TASK DESCRIPTION. Your task is to write out exactly the lines of the listing below, from the first down to the line that holds "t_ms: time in".
━━━━━━━━
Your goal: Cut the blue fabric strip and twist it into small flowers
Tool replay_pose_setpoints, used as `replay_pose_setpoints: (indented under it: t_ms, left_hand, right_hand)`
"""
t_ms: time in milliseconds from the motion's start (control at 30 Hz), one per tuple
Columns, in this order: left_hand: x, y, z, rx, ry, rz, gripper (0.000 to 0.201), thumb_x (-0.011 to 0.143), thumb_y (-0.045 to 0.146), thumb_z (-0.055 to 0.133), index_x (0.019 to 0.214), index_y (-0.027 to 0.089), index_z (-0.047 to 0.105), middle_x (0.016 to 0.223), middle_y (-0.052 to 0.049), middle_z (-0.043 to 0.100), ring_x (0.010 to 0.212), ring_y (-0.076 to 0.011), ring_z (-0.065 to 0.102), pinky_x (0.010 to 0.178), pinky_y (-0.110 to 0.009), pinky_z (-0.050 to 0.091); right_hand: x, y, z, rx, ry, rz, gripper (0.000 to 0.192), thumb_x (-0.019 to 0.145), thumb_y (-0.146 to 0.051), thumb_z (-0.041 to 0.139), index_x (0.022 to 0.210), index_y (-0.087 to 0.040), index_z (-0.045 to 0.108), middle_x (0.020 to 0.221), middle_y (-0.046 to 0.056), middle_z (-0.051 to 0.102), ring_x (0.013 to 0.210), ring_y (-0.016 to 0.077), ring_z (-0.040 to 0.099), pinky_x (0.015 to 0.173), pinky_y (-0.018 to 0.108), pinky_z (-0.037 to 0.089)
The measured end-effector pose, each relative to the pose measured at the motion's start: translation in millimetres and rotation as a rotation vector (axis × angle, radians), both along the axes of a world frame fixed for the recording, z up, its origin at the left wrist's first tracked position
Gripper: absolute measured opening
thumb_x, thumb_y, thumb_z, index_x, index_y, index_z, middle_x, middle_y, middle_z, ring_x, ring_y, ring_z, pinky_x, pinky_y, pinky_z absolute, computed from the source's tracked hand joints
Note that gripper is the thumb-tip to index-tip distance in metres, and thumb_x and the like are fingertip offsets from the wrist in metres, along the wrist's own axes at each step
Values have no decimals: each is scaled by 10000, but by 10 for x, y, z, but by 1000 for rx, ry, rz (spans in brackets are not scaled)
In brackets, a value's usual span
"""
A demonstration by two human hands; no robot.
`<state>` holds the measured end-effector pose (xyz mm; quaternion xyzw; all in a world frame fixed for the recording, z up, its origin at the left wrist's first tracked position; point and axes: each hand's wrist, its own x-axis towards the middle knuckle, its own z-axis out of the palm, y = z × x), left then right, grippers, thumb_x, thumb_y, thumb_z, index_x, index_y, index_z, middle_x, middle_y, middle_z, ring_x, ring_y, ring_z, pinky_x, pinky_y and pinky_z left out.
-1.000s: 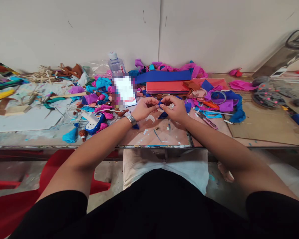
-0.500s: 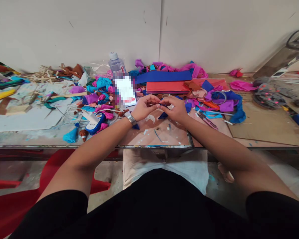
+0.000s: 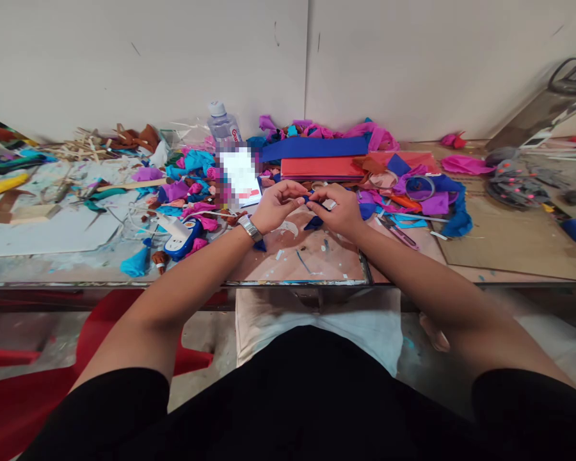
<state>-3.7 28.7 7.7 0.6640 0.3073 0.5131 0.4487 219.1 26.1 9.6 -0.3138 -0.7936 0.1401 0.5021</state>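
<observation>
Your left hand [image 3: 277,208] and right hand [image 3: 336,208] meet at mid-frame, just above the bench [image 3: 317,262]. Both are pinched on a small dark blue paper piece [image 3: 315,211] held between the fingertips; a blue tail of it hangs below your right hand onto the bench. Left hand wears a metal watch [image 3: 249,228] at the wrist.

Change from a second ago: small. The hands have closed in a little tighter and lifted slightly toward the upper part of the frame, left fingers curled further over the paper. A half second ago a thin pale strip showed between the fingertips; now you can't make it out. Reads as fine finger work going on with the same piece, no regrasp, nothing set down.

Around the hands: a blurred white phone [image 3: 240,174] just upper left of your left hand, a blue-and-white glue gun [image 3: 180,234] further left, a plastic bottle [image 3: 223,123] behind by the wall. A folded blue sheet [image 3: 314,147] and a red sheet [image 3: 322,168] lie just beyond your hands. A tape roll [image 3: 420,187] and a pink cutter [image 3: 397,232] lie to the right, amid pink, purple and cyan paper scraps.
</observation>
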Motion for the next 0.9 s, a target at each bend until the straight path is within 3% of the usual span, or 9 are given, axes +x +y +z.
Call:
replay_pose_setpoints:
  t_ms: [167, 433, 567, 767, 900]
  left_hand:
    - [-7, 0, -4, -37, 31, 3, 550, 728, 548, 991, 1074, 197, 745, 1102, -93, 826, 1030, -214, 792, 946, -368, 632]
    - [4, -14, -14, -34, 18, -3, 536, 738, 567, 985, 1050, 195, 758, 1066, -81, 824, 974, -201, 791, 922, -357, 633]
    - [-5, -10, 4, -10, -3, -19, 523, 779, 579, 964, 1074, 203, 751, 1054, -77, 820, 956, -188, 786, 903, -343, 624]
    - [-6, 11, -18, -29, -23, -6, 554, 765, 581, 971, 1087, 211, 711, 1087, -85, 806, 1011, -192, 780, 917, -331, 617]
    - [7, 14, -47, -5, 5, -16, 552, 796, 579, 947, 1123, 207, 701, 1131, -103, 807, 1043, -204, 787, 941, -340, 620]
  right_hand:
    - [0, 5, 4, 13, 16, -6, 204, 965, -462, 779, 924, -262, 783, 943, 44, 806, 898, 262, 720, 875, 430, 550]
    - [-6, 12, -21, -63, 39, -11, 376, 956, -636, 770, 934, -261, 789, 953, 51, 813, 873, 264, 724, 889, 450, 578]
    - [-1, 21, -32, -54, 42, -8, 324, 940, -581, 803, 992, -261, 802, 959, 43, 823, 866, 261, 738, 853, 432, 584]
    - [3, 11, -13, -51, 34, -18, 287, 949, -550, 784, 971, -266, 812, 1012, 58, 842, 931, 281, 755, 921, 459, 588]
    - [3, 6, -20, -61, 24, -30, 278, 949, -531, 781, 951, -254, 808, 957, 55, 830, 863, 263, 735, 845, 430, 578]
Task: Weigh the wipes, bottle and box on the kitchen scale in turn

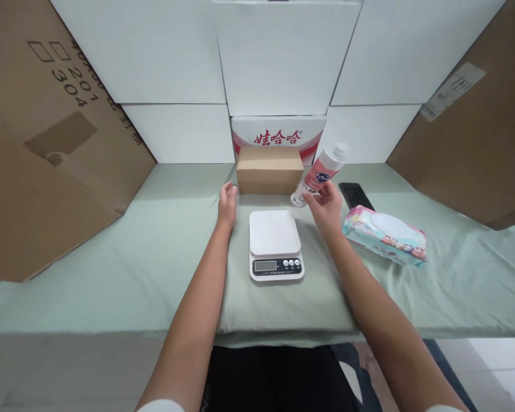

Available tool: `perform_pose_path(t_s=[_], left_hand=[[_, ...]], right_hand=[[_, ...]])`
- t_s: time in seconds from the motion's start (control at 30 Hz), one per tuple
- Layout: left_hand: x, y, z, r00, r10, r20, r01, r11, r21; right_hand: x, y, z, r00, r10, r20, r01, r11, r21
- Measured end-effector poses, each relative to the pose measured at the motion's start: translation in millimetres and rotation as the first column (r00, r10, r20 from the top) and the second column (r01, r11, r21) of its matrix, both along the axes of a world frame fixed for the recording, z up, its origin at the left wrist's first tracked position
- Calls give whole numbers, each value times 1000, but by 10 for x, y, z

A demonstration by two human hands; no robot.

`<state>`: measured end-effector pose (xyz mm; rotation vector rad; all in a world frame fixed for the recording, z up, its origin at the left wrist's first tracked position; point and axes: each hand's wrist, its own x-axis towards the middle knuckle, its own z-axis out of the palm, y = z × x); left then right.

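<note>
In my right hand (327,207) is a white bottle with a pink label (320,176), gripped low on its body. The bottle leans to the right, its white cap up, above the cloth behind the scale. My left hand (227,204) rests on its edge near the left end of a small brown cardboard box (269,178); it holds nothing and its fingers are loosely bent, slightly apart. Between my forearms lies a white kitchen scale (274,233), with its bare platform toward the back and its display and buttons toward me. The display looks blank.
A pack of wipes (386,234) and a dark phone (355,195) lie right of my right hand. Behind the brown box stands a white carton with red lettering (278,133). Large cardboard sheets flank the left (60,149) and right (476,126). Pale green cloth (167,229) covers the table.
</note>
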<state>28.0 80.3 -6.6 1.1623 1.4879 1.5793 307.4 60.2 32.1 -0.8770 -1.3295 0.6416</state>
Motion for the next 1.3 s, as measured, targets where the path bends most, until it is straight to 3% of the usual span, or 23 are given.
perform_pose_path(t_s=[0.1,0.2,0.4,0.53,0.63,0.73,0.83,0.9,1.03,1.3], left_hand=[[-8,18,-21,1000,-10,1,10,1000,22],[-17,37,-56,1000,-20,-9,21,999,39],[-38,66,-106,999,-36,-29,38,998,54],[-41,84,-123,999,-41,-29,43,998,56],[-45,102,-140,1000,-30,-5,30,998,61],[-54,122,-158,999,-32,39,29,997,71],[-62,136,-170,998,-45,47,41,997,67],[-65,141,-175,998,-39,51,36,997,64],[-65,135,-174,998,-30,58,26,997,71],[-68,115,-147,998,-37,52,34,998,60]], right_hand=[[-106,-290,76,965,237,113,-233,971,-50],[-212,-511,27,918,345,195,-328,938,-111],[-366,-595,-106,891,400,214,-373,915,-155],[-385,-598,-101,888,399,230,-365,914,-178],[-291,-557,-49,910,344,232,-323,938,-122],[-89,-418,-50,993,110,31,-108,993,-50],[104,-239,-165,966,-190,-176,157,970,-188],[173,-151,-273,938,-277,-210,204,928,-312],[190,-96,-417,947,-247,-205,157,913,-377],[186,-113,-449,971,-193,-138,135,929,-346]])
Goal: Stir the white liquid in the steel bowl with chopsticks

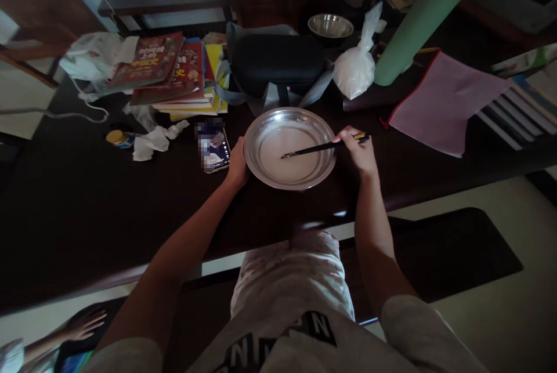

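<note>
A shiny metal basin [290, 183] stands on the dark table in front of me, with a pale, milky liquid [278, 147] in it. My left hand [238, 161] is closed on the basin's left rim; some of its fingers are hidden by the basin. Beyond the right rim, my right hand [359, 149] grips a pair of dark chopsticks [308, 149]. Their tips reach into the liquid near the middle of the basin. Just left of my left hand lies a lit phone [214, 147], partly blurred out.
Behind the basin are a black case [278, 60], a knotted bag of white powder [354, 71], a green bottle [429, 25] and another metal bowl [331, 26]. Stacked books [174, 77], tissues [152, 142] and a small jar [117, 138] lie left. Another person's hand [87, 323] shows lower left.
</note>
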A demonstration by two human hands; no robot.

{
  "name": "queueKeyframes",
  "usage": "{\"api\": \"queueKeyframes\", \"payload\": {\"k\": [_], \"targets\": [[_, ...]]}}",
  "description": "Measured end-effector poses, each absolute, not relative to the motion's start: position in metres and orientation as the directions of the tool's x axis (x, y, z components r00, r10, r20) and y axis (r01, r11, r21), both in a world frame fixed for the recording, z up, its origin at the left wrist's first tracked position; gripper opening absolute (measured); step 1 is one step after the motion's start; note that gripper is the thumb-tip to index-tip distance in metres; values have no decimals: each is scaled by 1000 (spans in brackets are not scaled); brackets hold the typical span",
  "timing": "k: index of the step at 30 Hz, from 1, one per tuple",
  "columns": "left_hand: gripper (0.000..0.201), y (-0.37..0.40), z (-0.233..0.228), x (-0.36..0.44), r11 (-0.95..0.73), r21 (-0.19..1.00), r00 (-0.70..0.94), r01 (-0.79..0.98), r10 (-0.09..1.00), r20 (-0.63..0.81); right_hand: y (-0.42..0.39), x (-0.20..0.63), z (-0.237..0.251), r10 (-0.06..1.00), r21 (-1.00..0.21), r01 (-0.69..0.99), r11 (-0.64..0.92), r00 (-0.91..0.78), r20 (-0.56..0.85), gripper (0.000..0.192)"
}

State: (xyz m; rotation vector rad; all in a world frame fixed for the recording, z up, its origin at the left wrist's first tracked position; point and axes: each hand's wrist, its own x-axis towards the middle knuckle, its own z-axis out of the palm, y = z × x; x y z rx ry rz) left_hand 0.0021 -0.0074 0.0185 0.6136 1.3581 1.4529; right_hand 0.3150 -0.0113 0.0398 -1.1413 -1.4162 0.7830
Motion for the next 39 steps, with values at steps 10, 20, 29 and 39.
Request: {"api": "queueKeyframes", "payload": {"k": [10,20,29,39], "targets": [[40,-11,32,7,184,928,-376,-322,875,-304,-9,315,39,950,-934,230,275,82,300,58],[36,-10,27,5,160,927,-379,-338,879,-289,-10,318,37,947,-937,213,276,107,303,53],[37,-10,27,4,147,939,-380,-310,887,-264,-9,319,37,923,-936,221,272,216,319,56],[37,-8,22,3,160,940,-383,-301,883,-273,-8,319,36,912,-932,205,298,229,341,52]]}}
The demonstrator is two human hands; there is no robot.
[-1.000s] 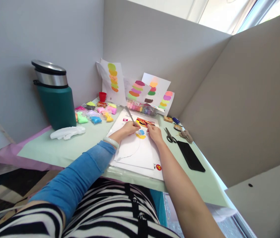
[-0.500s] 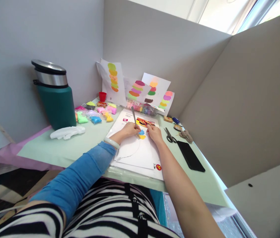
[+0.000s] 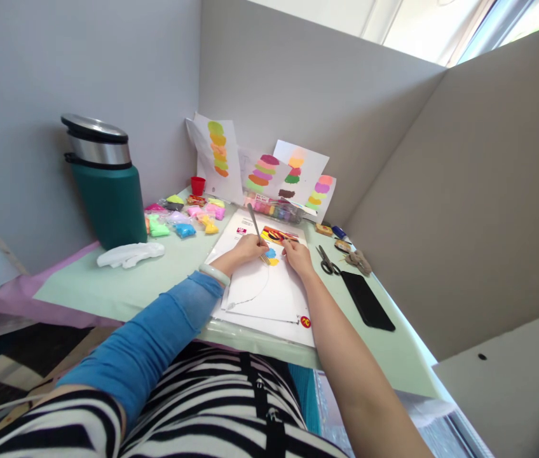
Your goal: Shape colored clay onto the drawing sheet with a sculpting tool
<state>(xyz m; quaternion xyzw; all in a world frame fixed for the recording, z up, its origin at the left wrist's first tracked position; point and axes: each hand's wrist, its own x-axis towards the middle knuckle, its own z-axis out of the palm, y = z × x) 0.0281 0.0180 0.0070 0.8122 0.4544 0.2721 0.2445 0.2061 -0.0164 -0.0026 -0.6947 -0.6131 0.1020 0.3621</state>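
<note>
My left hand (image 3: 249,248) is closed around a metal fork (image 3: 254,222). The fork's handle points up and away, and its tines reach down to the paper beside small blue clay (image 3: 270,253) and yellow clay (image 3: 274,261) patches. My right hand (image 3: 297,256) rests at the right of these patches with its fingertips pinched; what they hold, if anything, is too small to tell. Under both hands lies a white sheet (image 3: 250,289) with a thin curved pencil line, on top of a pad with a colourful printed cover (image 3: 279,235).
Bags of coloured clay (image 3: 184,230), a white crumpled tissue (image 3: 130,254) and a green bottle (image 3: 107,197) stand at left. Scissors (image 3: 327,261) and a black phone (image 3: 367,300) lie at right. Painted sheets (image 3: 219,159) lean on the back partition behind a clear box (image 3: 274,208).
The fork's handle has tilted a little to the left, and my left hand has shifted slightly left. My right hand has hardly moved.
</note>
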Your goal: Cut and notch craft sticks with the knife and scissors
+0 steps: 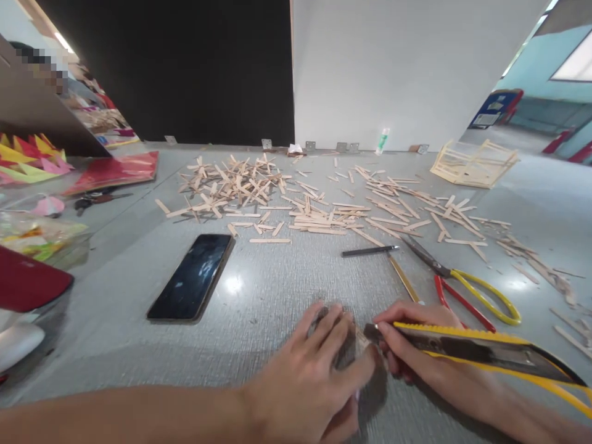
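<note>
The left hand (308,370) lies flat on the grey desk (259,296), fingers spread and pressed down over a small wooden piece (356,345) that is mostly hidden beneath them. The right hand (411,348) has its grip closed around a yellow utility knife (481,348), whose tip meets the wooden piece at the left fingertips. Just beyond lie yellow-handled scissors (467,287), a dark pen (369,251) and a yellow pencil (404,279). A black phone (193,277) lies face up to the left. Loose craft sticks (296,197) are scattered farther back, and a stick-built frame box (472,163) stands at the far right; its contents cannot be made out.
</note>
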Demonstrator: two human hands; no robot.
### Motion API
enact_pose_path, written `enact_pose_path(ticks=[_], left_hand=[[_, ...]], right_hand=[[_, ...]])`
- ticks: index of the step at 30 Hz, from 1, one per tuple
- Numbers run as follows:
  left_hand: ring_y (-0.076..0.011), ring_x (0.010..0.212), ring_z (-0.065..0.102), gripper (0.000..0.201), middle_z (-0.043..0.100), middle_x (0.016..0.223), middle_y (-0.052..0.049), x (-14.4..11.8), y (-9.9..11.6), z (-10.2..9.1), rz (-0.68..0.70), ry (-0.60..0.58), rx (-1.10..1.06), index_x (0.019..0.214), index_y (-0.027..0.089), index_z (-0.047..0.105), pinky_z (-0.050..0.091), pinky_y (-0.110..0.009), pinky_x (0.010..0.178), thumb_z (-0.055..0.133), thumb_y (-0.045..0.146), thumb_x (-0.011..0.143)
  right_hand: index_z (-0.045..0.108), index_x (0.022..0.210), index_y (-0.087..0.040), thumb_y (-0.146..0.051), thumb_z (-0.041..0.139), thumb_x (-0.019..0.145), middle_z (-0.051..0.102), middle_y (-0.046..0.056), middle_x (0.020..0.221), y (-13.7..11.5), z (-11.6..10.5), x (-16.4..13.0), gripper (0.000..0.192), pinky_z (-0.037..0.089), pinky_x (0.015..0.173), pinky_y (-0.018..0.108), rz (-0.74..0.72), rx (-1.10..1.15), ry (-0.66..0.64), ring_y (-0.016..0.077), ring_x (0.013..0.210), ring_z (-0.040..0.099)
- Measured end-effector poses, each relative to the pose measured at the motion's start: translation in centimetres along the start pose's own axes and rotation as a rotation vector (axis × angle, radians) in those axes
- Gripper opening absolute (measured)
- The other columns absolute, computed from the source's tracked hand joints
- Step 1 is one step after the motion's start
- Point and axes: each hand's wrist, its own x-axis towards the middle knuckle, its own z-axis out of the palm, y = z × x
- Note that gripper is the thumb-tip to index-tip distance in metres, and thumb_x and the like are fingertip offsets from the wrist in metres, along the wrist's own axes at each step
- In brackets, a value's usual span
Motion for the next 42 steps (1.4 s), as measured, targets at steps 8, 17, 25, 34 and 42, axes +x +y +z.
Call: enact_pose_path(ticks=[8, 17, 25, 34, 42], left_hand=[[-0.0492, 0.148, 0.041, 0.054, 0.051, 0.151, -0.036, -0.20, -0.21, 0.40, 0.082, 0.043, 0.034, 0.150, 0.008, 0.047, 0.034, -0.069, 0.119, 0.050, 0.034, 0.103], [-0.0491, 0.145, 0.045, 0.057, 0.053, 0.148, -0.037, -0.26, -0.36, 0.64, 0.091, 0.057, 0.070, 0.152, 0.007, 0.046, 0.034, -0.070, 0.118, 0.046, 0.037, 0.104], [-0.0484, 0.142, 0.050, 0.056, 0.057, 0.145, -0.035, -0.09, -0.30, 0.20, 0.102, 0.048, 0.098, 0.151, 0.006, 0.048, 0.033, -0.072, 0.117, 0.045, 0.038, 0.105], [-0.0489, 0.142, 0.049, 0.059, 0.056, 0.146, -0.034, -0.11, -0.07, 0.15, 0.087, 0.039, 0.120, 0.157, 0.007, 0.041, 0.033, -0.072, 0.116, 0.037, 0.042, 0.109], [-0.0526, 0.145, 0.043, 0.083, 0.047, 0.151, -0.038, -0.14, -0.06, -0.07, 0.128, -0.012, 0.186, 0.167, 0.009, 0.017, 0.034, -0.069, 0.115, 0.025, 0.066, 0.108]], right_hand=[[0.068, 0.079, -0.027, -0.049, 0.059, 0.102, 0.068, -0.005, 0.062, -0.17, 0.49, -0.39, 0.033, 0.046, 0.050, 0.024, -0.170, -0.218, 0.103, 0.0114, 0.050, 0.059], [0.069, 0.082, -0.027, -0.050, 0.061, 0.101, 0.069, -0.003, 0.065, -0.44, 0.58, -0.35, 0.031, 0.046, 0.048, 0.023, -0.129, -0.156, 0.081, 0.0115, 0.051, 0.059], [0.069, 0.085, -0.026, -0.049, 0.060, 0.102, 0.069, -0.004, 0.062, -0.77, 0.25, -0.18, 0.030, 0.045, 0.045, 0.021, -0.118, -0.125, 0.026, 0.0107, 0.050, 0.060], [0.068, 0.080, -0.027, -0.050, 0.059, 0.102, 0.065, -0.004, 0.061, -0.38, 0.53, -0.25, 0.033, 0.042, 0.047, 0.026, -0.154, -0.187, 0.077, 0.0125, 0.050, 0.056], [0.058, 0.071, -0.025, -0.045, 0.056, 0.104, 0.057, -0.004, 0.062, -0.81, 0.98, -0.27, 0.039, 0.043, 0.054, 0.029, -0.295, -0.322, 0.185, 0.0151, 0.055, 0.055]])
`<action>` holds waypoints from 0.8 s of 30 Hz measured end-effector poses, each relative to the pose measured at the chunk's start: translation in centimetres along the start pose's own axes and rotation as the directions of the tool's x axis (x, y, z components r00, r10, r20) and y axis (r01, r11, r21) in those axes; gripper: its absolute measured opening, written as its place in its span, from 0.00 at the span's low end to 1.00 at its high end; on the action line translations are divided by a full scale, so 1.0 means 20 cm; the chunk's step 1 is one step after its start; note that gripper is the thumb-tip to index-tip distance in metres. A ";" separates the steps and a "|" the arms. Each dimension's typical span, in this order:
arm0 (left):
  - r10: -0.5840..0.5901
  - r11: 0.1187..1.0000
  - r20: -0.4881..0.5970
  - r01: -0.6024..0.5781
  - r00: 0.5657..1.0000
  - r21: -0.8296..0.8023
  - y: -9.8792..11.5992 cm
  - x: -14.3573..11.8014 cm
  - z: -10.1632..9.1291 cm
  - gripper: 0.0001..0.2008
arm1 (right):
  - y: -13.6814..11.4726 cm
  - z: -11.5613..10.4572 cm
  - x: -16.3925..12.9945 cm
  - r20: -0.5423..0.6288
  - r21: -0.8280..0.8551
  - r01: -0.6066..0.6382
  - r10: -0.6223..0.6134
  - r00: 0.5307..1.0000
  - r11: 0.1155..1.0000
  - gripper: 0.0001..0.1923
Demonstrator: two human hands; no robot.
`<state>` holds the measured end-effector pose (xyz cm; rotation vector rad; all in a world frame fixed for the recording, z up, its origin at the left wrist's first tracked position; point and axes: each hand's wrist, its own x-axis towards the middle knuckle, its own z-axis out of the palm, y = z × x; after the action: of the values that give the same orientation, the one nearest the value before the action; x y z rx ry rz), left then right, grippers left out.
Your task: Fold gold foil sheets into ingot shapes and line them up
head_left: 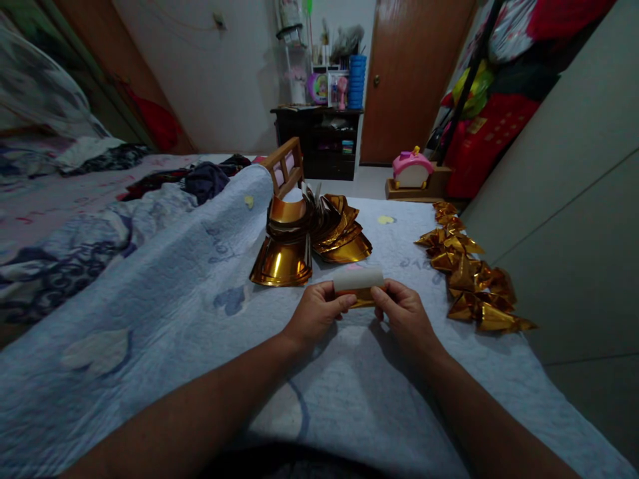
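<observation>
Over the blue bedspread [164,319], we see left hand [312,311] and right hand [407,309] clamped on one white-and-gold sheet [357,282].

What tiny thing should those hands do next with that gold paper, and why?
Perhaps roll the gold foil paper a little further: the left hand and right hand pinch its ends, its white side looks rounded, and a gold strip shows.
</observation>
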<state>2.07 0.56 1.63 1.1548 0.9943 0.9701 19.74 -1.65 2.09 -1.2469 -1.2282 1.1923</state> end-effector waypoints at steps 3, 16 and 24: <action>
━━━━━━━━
FINAL ANSWER.
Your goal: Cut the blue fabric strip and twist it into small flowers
Tool replay_pose_setpoints, used as `replay_pose_setpoints: (indented under it: t_ms, left_hand, right_hand)`
"""
t_ms: time in milliseconds from the motion's start (control at 30 Hz), one per tuple

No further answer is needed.